You don’t need 8 years and 100 million dollars to create an industrial research lab in order to drive significant innovation anymore. The tools are open source, and the hardware is commoditized. And platforms like Ruby on Rails mean that services are easier to build, easier to deploy, easier to maintain. Small teams can do a lot, and most importantly, there are no more geographic restrictions. Incubators and ‘hacker spaces’ provide equipment, ideas and community, and they have sprung up like wildflowers since 2008 in places like Vienna, Budapest and Prague (not to speak of Berlin or the UK, which now have many 100s). Additionally, university programs across Europe are modernising. I was at Oxford for the inception of its first MBA class. Now Oxford, Cambridge and even Technische Universität Wien (TU) not only have world class MBA programs, they have technology management and entrepreneurship tracks. (Seriously, look – http://bit.ly/qokzGW) And academic institutions throughout Europe have significantly dropped barriers to spin-offs. TU has dedicated, transitional entrepreneurship programs to support its graduates.

But probably most interesting is the emergence of organizations like STARTeurope (www.starteurope.at) that have rightly taken the leadership from the clumsy Chamber of Commerce initiatives of 3 years ago. STARTeurope provides a large number of events and platforms that bring entrepreneurs together in CEE, and provide access to ideas, capital and human resources. And the organization’s growth is a strong indicator of things to come: in the space of a year they have gone from sponsoring meetups and events that attracted hundreds of participants and a few dozen startup teams, to the recent Vienna STARTup Week 2011 with TechCrunch, my venture fund SpeedInvest, and local consultancy i5invest – which is chronicled in Wired: 1,300 participants, 400 startup teams, standing room only and speakers like Esther Dyson and Morten Lund (Skype).
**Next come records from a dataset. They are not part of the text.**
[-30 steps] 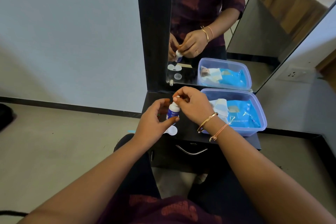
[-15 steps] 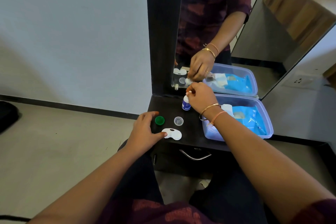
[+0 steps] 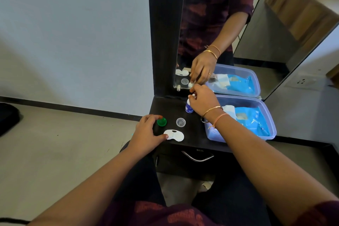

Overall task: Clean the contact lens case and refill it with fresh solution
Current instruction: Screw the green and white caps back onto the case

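We see the lens case (image 3: 173, 135) lying open on the tabletop (image 3: 190, 139), our left hand (image 3: 146, 133) spread loosely, thumb touching its near edge. Green cap (image 3: 161, 121) sits at the left fingertips, clear cap (image 3: 181, 122) just beyond the case. Right hand (image 3: 202, 100) is clamped on the upright solution bottle (image 3: 189, 107). We judge the refill possibly done; both caps are still off.
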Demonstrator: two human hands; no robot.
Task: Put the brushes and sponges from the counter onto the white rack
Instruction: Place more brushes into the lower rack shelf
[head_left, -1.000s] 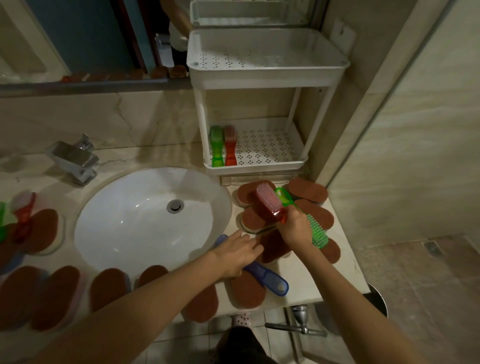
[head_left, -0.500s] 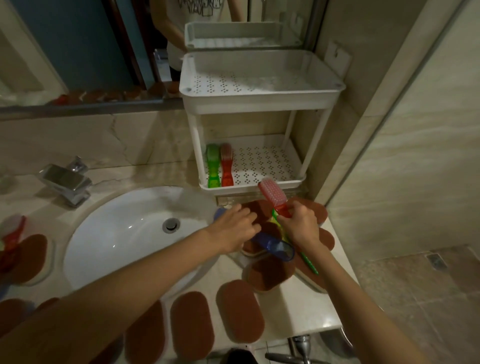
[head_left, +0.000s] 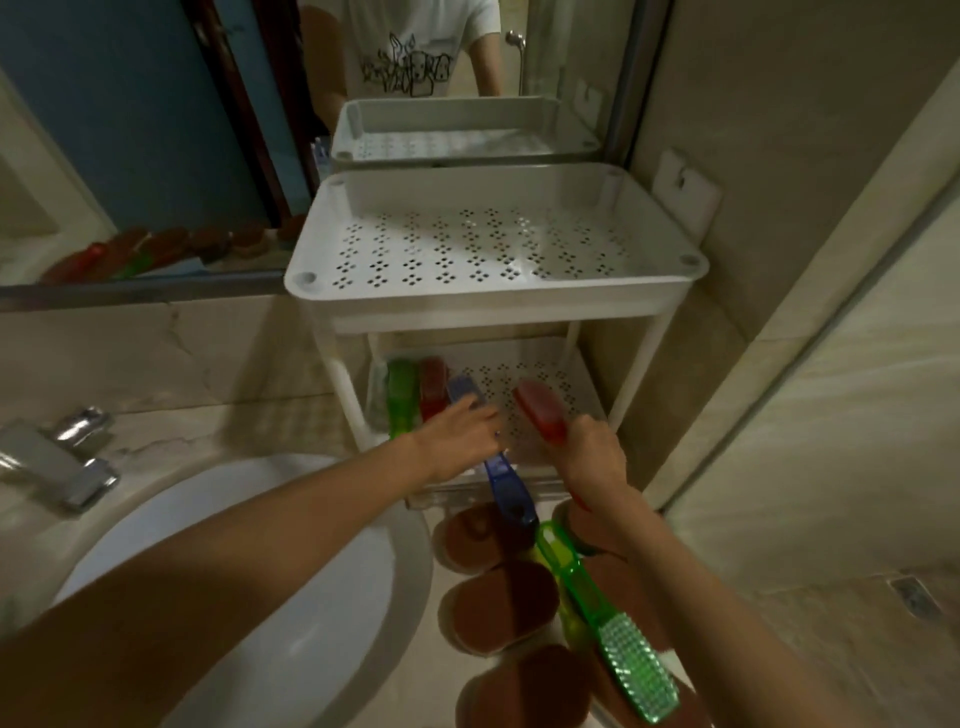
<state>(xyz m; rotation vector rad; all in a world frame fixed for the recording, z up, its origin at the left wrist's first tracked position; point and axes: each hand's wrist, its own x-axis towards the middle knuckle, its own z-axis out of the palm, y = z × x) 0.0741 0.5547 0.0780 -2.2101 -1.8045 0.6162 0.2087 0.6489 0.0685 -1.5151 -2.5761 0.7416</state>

More broadly, the explosive growth of incubator and support platforms has generated speculation of a European incubator bubble (although interviewees remain quite optimistic) – https://eu.beta.techcrunch.com/2011/06/24/is-there-a-european-tech-incubator-bubble/

The Results

Despite former TechCrunch writer Paul Carr complaining that everything in Europe sucks (http://tgr.ph/fvPkPN) indicators point toward growth that is not only accelerating the size and productivity of tech hubs like Berlin, London and even Vienna, but also to a phenomenon that could reach the sort of critical mass to create a self-sustaining nexus of innovation centres to compete on equal terms with Silicon Valley. Carr’s metaphor of recording artists and music production is a good one: he argues that Europe has produced nothing but small copycats (he calls them “tribute bands”) and that comparisons to Silicon Valley are premature and vastly optimistic. But bands like The Rolling Stones, or The Beatles of 1961 were nothing but pale imitations of American sounds until they quickly found their own voices and created a phenomenon at least as large as the first wave of US rock and roll, but also unique in significant ways. Within four years, the entire world had Merseybeat coming out its ears, and the whole thing happened fast, because the precedent had been set, the audience was there and a successful model was available to build upon, and to adapt. It doesn’t matter if Europe hasn’t produced a Google yet. It will. Among the founders and investors of our fund, SpeedInvest, if you only count the Austrians, we have had nearly 1 billion dollars in exits since 2005. Growth of incubators, investment in engineering grads, growth of university support programs for entrepreneurs, an inflow of venture capital investments; all of these things are at least keeping pace with, and in most cases beating, US growth rates. It’s happening fast and one morning central Europeans are going to wake up to see their society has been transformed, like the young activists in Egypt who recently… Oh, f***k.